Within the data below, copy each line where the string "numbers" is found.

(Data in this exercise begins)

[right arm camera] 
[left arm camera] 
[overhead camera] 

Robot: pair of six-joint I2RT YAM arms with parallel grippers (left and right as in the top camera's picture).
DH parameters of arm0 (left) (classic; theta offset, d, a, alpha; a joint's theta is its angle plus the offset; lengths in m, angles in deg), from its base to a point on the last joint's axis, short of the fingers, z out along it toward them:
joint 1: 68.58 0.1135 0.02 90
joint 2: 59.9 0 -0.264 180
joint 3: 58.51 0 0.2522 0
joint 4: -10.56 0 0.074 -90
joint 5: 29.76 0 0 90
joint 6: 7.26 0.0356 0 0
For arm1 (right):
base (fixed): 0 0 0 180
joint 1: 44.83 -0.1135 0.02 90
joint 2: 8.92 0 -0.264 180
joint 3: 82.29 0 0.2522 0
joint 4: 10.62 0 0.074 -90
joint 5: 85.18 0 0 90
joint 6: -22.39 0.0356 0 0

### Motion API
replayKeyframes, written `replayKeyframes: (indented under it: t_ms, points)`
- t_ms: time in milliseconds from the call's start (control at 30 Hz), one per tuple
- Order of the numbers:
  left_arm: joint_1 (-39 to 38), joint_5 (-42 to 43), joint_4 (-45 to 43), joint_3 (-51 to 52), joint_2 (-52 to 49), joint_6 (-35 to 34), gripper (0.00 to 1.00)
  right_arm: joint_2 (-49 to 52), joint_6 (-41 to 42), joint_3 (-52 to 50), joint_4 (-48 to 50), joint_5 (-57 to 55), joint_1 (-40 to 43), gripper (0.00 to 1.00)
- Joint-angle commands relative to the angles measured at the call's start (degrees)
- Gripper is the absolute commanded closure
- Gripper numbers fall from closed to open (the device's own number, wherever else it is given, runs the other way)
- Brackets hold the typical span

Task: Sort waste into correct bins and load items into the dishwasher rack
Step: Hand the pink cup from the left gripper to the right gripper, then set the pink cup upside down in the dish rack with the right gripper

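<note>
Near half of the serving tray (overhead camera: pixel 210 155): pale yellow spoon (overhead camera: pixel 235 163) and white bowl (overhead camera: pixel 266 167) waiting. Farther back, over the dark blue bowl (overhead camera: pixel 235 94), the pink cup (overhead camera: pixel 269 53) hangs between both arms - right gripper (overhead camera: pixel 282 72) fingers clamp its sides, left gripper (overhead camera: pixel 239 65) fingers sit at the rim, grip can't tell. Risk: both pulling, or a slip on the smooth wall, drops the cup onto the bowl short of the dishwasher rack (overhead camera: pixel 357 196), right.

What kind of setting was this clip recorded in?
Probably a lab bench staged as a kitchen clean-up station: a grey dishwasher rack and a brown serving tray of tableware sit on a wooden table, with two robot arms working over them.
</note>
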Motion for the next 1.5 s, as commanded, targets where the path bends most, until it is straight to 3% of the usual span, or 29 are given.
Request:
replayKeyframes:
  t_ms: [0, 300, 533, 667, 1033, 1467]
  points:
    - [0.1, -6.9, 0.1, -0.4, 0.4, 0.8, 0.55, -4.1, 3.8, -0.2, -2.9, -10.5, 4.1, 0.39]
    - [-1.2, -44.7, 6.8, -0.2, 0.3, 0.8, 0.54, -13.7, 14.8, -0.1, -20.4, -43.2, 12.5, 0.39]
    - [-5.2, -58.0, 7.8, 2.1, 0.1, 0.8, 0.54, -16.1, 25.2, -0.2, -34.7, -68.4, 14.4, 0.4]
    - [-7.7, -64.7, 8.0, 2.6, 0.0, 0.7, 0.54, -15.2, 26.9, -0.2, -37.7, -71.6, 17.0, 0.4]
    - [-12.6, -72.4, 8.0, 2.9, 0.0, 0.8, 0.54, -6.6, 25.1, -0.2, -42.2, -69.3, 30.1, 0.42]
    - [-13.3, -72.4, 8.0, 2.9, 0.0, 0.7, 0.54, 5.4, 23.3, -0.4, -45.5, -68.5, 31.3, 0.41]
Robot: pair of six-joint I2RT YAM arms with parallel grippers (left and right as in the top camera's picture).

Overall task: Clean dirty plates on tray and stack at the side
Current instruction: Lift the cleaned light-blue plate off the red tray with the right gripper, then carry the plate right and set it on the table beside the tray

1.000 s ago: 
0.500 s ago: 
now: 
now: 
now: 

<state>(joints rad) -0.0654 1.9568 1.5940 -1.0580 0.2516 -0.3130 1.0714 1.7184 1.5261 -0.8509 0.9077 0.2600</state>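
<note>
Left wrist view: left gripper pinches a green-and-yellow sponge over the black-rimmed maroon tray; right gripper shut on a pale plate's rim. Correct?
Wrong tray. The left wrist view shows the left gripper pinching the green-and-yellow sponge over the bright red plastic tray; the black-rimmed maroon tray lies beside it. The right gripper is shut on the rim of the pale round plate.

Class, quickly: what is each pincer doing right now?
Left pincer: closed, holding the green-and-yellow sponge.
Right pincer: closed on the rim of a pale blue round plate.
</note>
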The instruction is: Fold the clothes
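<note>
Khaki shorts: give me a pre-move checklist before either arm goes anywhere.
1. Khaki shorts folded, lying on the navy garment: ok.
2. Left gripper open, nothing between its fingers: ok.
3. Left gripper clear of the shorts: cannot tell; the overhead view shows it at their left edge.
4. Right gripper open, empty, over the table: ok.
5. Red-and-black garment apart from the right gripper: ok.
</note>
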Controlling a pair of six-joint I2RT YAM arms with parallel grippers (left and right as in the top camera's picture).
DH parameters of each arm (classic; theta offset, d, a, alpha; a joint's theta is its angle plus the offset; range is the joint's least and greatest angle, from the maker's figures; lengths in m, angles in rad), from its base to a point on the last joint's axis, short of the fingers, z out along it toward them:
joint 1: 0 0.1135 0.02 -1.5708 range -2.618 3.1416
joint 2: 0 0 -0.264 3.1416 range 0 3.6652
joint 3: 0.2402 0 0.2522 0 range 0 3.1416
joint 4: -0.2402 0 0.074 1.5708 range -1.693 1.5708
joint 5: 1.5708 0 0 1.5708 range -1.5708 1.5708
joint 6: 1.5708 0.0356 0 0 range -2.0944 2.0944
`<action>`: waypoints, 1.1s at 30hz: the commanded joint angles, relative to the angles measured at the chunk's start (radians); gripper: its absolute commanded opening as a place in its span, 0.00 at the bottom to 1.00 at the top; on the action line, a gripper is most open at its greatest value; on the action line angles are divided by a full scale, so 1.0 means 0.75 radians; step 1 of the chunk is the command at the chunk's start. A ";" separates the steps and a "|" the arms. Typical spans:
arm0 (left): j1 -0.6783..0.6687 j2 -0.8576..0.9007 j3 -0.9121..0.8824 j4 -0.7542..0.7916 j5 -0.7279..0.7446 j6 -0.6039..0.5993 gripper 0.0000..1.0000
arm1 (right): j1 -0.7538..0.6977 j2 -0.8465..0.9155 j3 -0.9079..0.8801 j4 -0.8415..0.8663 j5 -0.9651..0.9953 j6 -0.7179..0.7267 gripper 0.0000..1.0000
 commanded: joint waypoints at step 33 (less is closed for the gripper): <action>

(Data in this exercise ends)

**Result for this task**
- Order of the numbers:
- Gripper numbers fall from closed to open (the device's own number, wherever else it is given, runs the other way)

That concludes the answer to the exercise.